Exhibit “B” on that point: Northwestern University professor Laura Kipnis. Professor Kipnis became the target of a complaint under Title IX – which, as explained on my previous post on this subject, covers accusations of sexual misconduct in universities — because she wrote an essay for the Chronicle of Higher Education. In that essay, she bemoaned widespread “sexual paranoia” at Northwestern, and she had the gall to criticize widely publicized sexual-assault allegations that had been lodged against a male professor at the school. Feminist campus “activists” complained that Kipnis’ essay could be ‘interpreted’ as ‘retaliation’ against the professor’s female accuser, and thus (sit down) contributed to a “hostile environment” at the school.

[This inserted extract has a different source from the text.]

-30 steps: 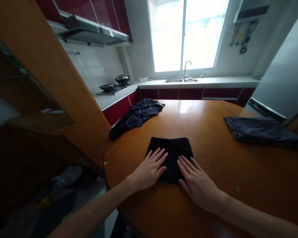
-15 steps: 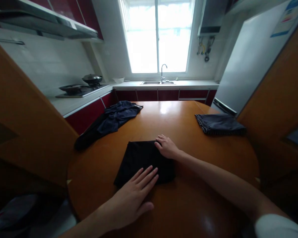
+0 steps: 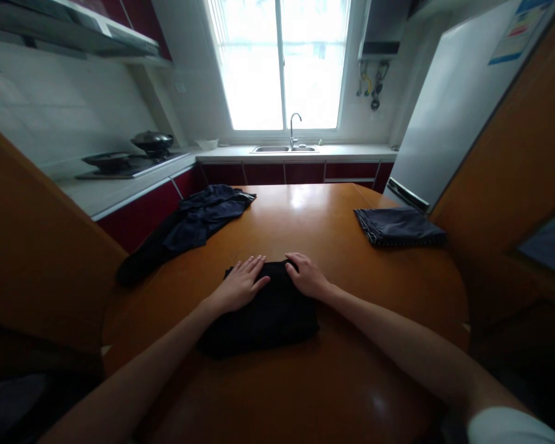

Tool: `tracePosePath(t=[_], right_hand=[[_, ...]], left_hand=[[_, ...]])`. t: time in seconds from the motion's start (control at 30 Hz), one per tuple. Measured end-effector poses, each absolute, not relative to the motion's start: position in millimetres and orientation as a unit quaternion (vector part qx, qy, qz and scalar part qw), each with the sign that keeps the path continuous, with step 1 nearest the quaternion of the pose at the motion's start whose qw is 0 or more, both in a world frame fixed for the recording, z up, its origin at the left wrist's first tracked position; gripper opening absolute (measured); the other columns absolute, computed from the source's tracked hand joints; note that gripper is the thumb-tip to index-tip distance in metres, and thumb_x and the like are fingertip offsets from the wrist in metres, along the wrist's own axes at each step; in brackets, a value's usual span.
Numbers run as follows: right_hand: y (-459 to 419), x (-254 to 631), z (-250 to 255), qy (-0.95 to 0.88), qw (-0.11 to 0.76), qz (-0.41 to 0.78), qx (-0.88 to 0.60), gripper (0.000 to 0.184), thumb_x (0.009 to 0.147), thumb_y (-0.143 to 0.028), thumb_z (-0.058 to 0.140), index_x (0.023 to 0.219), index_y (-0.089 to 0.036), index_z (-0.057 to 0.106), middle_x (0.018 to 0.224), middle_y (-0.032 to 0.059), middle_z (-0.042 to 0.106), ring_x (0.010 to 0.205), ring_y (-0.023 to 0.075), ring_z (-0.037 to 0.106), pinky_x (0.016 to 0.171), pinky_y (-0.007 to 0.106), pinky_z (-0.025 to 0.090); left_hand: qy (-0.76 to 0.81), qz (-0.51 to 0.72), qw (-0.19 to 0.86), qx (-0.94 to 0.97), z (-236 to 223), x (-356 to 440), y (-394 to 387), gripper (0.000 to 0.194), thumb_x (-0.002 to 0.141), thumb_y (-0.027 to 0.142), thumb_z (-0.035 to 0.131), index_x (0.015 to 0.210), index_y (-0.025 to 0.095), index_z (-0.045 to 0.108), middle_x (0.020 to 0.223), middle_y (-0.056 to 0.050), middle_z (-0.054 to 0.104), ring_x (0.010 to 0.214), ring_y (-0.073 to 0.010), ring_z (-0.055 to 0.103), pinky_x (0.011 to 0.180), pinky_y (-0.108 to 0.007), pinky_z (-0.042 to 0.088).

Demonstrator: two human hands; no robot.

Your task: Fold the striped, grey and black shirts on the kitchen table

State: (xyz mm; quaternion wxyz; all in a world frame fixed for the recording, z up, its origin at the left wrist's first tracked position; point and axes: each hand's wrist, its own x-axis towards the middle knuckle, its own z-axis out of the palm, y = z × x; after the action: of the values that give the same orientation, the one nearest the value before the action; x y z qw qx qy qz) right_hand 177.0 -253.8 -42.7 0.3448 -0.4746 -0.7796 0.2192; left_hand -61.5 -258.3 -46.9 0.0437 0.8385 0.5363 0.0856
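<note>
A folded black cloth garment [image 3: 268,314] lies in front of me on the brown wooden table [image 3: 305,228]. My left hand [image 3: 240,285] rests flat on its far left part, fingers stretched forward and thumb apart. At the far right corner, my right hand [image 3: 306,275] has its fingers bent over the edge, with black cloth between them and the thumb. The exact kind of garment cannot be made out.
Dark blue and black clothes [image 3: 198,216] lie loosely heaped at the table's left edge. A folded dark grey garment [image 3: 400,227] sits on the right. Beyond are a sink [image 3: 277,148], a stove with pans [image 3: 134,163] and a fridge [image 3: 453,105].
My left hand has moved forward from the near part of the black garment to its far left edge. My right hand stays at the far right corner, its fingers closer together. The view has shifted slightly.
</note>
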Motion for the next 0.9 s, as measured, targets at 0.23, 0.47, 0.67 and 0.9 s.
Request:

Care to know what happened next? Administrative disciplinary proceedings were begun at Northwestern against Kipnis. Despite repeated efforts, she was unable to get any straight answers from university officials about the “charges” against her. She was prohibited from being represented by an attorney, she was prevented from recording ‘interviews’ with university investigators, and she met with nothing but administrative stonewalling and roadblocks. Professor Kipnis has described her ordeal as an “Inquisition.” Other credible critics have termed similar Title IX investigations as “star chambers,” “kangaroo courts,” even “Stalinist persecution.”
That’s what happens when you challenge political correctness and pressurized group-think. As a Massachusetts college student defense lawyer, I urge each and every parent of a Massachusetts college or university student (as well as students themselves) to investigate exactly what the policies are concerning Massachusetts college student sexual accusations, at the university their child is attending.
Nothing less than their entire future could be at stake. And all it will take, is one accusation of Massachusetts college campus sexual assault. Parents and students alike need to make sure that the rule of law governs on Massachusetts college campuses – not the rule of the mob.